How have you found Wu style to compare with Chen?  I have heard there are similarities, but alas, no one in my area teaches Wu....


Talk soon -


Tachi


----------



## theneuhauser (Jun 5, 2002)

i wish that i had spent as much time in wu style. i think it is really a great technique. its sort of similar to chen with its small circles when winding from the waist. i learned a lot of it with high stances, which is so contradictary to traditional shaolin that its quite an experience. but as i understand, as you master chen, you can gradually raise your stances while maintaining your low center of gravity. have you heard of this?


----------



## Tachi (Jun 6, 2002)

Thanks for the info on Wu...I'd like to look into it sometime.

I have been told about the concept of cultivating enough chi in the dantien to allow the practitioner to keep stances high while maintaining a good root...can't say I've mastered it yet (ah, but why do we do this art if not to have a lifetime in which to learn, but it is a concept I have been playing with.  

Another similar idea is to work toward making the circular motions smaller and smaller with time while maintaining the internal circles as large as possible.  That's a fun one to try to explain to students, and even better to apply to my own training!

I think that is why I like Chen so much - it seems like a good chess.  Things are never quite what they seem on the surface.  Lots of fun 

Cheers -

Tachi


----------



## Dronak (Jun 6, 2002)

At the moment, I'm learning a long form of Yang style tai chi.  Previously I did a little bit on my own trying to learn the simplified 24 posture form and the combined 48 posture form using books and videos.  I'm not sure how well I learned it though, probably not great since I didn't have a teacher.  I'm glad I do now though.  I think our teacher also knows Chen style tai chi, but I'm not sure if he's going to teach us that at some point or not.  Right now it's just Yang style and the class is split up in different groups, so only some people are learning that while others are learning other Shaolin forms.


----------



## theneuhauser (Jun 7, 2002)

It seems like most instructors that teach various taiji styles will start you off with yang style. i think that makes sense. most of the principles appear to be the same (as far as my novice experience can tell). yang is so much more fluid that it seems to facilitate understanding of emptiness and softness. the martial applications are similar to other forms. and chen style specifically, uses hard mixed with soft. that interplay can really make you miserable.

but chen is so much fun.


----------



## Tachi (Jun 9, 2002)

...that Yang appears to be taught before Chen if the Master knows both.  I can definitely see the pro's in that - considering most "Round-Eye" practitioners usually get into Tai Chi because they want the relaxation and healing benefit it offers.  I have been told that Yang is also more standardized now by the Chinese Government,but would that make it easier to learn?
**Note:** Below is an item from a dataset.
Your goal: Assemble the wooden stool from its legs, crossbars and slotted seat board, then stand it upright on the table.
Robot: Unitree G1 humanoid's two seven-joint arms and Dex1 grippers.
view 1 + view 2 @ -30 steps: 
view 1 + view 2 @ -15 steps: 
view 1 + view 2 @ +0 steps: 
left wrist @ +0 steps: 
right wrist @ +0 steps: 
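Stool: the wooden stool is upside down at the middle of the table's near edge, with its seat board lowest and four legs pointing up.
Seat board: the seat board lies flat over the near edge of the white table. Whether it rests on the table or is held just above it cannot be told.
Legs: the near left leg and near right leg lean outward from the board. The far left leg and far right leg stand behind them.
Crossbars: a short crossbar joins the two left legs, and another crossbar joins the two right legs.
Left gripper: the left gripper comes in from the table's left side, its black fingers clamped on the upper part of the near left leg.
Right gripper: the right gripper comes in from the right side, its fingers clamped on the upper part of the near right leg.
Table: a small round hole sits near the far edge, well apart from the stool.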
When I started Chen style, we learned a basic form that is called "Cannon Fist", but looks nothing like the real Cannon Fist form.  I was told later that it is more of a Canon of knowledge, and moves from simpler moves and energy concepts to more difficult.  I was frustrated at first - thinking, "I wanted Chen Tai Chi, and all I get is a watered-down version?"  Then, after 2 years with that form, I finally got into the First Form - an actual Chen Form!  I was so excited, but then realized quickly how hard it was, even though it looked easy to do.  The internal energy changes are so intricate and specific, that if I had learned this form initially, I may have mentally exploded from frustration.


OK - long post (sorry ) but I can see why some instructors opt for the Yang first or even overall.  It's a good "taste" for newer practitioners, and definitely has its own skill development.


Cheers -


Tachi


----------



## theneuhauser (Jun 9, 2002)

> I was told later that it is more of a Canon of knowledge, and moves from simpler moves and energy concepts to more difficult.



that sounds very practical, ive never heard of that, it must be a more modern day approach developed by your system? that kind of stuff is really helpful in the fast food culture, some people just dont have enough hours in the week to let the techniques "reveal themselves".

ive been told that only two of the original five chenstyle forms have been retained through the years. the practice form and the cannon fist form. have you heard this also?


----------



## Tachi (Jun 10, 2002)

Yep - that seems to be the case. Sad, in a way, but if the forms are not still timeless, they probably won't stand for long.  My understanding also is that there are (as one might expect) variations on the First and Cannon Dist forms because each new generation adds his own 'flair'.  I think it's great when a person can make the movement his/her own - at the same time, it's frustrating when I look for a standardized form and find many variations.....

isn't Art great? 


Tachi


----------



## theneuhauser (Jun 14, 2002)

yeah, totally great. ive been trying to contact my instructor long distance for a while now to get more information about the origins of his taiji school. its very different from the compulsory chenstyle form, more traditional i believe, because it seems that all of the standardized stuff are newer versions of the original.


----------



## CraneSpreadWings (Aug 17, 2002)

I practice Chen Pan Ling Tai Chi and am learning Yang Family as well. Ive been playing for almost 4 years all together and I got into it because it was my destiny....oh yeah, I also had serious back problems. 
I started with the Yang 24 and have been practicing CPL for almost two years pretty seriously. I no longer have back troubles, can now work on a little Longfist and have started learning Ba Gua Zhang...


----------



## arnisador (Aug 17, 2002)

What are the differences between Chen Pan Ling Tai Chi and Yang Tai Chi?


----------



## lvwhitebir (Aug 19, 2002)

I've been studying Yang Style for about 8 years.  I've learned the Long Form (108), Beijing Short Form (24), Straight Sword, and Two-Person Set.  I'm currently working on a Fan Set.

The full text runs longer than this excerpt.